== Segment start ==
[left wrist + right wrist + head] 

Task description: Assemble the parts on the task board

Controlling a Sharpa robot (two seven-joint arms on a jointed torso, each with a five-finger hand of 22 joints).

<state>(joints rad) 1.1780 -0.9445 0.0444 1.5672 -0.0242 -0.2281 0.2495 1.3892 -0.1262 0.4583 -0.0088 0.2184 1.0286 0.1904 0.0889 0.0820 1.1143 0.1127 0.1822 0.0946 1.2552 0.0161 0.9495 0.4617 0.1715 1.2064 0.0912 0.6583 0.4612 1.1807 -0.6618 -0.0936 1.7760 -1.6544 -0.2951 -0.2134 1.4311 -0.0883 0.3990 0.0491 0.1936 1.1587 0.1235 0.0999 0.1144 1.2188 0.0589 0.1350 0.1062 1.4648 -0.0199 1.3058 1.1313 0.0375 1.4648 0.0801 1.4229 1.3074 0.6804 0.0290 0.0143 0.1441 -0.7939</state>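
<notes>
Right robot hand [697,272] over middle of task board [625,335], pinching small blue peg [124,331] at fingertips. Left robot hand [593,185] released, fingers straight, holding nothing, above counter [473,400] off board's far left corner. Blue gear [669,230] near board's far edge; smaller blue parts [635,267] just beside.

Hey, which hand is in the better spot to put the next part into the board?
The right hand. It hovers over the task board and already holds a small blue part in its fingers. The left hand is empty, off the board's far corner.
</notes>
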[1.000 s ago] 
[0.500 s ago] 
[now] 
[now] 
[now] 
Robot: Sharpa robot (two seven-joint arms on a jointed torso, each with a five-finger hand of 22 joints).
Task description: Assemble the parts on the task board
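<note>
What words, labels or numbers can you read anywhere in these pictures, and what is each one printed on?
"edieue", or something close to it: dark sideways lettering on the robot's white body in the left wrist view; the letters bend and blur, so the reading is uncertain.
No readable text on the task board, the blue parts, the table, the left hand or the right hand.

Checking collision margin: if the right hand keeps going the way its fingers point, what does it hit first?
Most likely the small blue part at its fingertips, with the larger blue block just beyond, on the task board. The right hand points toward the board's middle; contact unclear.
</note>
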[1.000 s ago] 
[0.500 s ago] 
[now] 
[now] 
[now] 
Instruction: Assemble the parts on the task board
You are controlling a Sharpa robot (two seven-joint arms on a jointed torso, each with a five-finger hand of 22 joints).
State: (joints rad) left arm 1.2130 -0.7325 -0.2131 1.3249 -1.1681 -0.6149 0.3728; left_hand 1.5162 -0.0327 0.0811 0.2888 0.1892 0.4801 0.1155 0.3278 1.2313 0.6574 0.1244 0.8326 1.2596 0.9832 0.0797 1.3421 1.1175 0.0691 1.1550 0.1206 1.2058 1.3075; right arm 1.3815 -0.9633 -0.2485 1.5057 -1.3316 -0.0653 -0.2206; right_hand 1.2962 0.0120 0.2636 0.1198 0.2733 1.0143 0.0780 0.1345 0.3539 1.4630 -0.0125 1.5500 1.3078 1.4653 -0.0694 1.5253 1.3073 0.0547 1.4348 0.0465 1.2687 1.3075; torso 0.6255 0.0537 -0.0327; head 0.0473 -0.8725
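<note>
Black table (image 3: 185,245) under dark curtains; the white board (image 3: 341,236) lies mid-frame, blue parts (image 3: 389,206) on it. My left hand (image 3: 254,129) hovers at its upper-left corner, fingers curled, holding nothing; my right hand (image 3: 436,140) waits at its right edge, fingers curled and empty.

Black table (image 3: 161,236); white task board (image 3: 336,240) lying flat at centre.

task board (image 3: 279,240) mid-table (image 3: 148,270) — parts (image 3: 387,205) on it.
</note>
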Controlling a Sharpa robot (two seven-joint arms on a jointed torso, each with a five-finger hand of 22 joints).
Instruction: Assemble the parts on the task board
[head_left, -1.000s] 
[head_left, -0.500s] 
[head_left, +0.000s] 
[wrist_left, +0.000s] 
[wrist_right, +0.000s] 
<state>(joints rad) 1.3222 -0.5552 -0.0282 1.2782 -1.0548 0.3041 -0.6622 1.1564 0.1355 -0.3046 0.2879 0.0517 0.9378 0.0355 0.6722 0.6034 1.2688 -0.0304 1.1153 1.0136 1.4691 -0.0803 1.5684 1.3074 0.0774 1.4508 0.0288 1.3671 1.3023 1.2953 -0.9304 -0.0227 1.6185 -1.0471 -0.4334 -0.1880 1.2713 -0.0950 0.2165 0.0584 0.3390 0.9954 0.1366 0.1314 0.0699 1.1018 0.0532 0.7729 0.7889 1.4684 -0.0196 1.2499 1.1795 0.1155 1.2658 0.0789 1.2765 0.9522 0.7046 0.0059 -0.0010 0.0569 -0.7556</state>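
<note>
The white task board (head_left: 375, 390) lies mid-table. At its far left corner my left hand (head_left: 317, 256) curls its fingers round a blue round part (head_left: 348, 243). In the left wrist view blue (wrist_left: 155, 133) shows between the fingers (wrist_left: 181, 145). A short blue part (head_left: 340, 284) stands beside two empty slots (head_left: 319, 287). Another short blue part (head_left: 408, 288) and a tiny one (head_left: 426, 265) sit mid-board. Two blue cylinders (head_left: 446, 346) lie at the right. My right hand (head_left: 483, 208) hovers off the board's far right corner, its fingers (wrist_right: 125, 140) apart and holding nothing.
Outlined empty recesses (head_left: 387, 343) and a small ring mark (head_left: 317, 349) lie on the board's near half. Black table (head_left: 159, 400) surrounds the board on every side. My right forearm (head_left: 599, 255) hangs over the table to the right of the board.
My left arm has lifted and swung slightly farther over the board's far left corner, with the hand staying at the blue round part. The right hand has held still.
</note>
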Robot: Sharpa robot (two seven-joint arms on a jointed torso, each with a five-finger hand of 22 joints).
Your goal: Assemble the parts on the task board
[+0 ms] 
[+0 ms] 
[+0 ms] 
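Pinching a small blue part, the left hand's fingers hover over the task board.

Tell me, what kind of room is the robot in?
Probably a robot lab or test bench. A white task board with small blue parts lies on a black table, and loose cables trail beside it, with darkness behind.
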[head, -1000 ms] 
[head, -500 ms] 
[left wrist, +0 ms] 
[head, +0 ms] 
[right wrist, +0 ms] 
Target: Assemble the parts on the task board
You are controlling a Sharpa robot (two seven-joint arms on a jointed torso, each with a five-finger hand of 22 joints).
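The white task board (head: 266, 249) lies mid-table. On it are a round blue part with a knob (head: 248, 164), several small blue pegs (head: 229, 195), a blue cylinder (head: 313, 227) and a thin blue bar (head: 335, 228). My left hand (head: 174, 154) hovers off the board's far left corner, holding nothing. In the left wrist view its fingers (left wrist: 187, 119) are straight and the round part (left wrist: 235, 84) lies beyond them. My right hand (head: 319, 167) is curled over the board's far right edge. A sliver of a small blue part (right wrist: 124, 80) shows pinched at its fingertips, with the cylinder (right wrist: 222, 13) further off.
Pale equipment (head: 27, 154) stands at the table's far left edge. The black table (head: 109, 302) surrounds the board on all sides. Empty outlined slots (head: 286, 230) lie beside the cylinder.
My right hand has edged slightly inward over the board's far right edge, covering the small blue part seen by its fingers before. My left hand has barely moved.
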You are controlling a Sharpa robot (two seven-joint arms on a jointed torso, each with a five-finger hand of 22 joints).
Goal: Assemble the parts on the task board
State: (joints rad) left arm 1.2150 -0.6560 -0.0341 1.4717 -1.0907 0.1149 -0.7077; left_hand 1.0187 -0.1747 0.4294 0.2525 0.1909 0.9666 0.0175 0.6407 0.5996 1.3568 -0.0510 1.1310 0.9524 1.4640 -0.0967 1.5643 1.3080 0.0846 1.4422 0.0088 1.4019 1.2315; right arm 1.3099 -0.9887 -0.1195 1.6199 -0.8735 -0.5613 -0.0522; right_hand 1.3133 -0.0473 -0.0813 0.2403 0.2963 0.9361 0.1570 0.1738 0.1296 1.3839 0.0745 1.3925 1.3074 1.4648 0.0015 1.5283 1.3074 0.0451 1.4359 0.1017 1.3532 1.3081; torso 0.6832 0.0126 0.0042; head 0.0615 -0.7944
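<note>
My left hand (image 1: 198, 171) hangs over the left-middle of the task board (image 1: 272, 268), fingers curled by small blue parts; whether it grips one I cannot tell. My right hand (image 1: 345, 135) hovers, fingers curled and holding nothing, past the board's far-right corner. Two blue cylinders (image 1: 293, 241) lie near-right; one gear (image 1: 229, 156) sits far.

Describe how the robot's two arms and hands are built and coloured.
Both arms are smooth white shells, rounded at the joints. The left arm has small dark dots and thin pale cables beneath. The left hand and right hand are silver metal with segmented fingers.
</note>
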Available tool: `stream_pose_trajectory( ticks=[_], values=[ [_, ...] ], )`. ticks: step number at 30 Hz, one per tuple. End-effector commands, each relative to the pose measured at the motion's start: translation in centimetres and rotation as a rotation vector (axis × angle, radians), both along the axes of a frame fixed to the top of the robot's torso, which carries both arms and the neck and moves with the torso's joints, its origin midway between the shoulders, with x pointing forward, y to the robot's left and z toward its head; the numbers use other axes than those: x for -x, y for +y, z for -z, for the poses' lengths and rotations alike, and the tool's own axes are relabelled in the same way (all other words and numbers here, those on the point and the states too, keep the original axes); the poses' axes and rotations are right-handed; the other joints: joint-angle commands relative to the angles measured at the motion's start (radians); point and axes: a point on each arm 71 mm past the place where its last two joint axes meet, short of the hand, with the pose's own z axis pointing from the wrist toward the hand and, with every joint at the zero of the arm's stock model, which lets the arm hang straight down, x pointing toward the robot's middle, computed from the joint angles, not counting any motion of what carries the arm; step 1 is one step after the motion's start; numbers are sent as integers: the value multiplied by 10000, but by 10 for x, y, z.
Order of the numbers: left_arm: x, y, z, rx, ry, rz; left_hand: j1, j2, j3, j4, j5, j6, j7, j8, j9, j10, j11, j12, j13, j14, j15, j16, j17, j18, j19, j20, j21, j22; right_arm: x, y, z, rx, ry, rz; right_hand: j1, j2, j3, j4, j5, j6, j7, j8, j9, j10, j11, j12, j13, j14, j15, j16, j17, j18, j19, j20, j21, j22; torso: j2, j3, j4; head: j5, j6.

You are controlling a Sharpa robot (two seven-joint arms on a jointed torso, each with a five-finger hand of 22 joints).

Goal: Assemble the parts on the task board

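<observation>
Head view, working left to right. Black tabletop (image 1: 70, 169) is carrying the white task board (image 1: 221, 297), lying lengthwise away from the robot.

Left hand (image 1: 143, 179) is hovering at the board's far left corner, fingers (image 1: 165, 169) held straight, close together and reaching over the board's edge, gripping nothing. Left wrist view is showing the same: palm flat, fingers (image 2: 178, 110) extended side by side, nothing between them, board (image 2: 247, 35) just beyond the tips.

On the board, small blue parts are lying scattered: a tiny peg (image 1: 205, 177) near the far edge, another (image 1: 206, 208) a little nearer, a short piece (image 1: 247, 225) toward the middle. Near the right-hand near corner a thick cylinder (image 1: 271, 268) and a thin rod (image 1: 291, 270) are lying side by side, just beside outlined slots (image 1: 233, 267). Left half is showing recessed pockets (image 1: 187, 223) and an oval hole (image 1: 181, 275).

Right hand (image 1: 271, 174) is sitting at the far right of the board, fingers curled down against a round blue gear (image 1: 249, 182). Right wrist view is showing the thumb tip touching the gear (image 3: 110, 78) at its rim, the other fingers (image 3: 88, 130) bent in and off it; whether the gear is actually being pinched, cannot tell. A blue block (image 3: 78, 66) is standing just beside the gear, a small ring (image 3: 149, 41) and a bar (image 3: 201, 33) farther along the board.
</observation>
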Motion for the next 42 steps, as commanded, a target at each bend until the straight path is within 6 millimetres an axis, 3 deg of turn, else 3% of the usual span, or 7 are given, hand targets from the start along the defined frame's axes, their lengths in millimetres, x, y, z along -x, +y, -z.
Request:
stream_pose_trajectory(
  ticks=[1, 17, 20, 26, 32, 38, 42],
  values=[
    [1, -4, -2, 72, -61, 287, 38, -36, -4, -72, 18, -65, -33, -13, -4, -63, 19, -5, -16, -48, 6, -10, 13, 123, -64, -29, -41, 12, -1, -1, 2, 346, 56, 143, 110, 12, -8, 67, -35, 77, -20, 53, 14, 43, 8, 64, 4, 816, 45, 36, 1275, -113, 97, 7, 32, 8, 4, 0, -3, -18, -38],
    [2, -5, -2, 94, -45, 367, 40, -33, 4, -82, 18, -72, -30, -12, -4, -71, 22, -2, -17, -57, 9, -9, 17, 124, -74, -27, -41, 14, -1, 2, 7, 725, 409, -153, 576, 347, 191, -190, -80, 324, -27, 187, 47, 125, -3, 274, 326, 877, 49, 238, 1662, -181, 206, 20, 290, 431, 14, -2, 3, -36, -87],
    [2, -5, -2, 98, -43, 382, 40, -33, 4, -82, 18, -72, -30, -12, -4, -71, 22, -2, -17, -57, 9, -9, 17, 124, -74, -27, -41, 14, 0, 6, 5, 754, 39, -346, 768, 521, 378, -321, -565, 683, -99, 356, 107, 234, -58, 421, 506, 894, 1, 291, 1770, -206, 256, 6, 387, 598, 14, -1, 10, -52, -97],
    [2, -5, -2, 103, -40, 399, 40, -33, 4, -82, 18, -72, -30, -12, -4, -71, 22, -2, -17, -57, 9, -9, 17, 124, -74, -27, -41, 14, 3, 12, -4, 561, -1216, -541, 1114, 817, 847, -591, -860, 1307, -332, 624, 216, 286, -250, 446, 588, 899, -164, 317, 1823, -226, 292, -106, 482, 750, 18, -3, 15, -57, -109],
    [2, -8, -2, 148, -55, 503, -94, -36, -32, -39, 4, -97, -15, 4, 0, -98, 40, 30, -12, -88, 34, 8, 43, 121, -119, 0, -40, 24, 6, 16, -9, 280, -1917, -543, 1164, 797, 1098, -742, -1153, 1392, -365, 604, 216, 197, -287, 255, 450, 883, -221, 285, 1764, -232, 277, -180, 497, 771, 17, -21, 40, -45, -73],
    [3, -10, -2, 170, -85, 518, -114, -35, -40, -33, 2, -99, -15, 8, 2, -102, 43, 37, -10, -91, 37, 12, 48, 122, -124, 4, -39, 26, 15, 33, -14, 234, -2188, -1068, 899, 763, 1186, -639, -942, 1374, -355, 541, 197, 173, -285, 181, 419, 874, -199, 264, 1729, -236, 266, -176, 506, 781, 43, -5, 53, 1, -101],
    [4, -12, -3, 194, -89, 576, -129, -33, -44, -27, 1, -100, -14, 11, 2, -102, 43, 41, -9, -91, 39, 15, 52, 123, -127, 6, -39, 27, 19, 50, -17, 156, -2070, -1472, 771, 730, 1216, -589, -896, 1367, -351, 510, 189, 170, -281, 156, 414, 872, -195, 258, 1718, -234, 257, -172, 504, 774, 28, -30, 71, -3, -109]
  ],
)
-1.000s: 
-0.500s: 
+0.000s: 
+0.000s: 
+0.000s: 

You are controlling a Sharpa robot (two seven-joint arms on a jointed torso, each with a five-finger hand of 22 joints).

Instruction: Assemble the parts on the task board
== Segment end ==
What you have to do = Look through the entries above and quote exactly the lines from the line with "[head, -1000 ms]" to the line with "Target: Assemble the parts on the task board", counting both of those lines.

Your solution =
[head, -1000 ms] 
[head, -500 ms] 
[left wrist, +0 ms] 
[head, +0 ms] 
[right wrist, +0 ms] 
Target: Assemble the parts on the task board

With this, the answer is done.